▶ [What is required] Retype the listing below line for line, but only from the line with "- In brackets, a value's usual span" down to the line with "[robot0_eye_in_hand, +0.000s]", inclusive. Pictures stay out.

▶ [Supplied records]
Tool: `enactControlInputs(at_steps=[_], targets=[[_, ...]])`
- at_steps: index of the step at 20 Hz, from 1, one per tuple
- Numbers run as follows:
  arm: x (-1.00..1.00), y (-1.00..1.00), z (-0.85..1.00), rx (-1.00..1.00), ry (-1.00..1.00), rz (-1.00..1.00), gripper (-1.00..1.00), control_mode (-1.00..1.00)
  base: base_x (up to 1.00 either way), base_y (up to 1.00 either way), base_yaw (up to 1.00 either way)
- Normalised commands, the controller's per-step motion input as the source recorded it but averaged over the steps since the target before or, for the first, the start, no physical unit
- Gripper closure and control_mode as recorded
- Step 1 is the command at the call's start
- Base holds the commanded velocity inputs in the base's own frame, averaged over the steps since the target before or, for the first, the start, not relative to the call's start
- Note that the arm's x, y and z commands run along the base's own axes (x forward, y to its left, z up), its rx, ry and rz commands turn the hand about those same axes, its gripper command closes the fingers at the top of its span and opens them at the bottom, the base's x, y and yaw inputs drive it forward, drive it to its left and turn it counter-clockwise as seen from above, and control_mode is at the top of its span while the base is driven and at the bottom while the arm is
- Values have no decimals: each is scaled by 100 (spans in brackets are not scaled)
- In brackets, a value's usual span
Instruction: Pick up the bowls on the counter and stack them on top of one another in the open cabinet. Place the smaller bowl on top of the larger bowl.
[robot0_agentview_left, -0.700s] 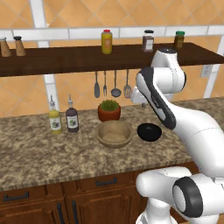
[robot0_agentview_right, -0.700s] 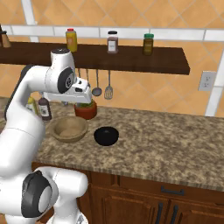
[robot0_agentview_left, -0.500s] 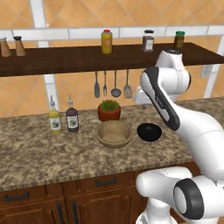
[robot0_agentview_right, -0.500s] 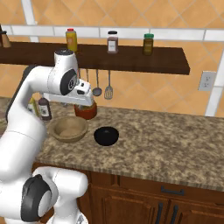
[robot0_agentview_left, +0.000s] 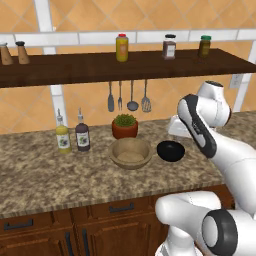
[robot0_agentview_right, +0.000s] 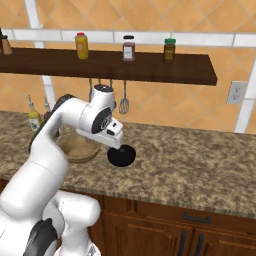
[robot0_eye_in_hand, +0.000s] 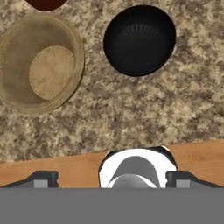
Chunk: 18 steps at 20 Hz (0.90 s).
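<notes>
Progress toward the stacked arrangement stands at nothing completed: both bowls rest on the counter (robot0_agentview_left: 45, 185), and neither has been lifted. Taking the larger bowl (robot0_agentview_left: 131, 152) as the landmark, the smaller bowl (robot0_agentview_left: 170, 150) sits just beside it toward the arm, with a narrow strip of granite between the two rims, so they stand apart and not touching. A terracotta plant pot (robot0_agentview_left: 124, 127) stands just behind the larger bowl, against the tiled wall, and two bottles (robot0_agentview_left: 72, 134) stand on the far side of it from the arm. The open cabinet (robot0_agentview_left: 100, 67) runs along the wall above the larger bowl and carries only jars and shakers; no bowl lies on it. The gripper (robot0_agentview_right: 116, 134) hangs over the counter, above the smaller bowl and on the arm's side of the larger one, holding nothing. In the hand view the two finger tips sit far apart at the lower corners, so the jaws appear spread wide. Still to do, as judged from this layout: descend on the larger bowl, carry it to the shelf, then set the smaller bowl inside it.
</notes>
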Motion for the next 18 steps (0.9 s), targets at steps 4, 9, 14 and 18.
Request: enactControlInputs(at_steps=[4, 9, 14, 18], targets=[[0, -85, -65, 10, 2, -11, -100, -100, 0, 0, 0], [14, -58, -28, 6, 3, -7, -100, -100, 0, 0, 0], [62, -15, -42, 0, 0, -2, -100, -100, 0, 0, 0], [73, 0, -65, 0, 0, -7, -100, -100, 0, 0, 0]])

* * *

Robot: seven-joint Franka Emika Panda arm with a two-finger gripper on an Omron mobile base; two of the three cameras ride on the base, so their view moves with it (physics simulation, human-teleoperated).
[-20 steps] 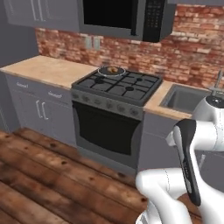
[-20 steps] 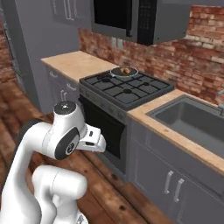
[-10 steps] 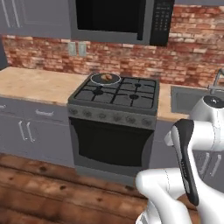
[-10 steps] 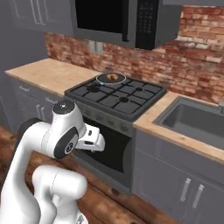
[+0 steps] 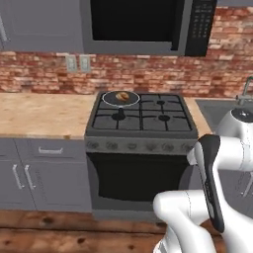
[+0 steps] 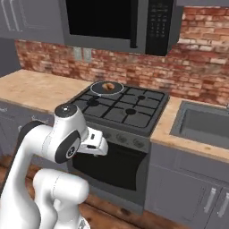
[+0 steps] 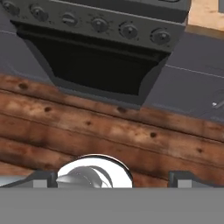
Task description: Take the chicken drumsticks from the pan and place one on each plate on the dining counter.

▶ [Task solution]
- In brackets, a value's usual span
Instruction: Pick up the bowls on the counter and stack them on top of one another in the open cabinet. Place the smaller bowl on top of the larger bowl.
[robot0_agentview_left, -0.700s] 
[robot0_agentview_right, -0.700s] 
[robot0_agentview_left, -0.500s] 
[robot0_agentview_right, -0.500s] 
[robot0_agentview_left, +0.000s] 
[robot0_agentview_right, +0.000s] 
[robot0_eye_in_hand, +0.000s] 

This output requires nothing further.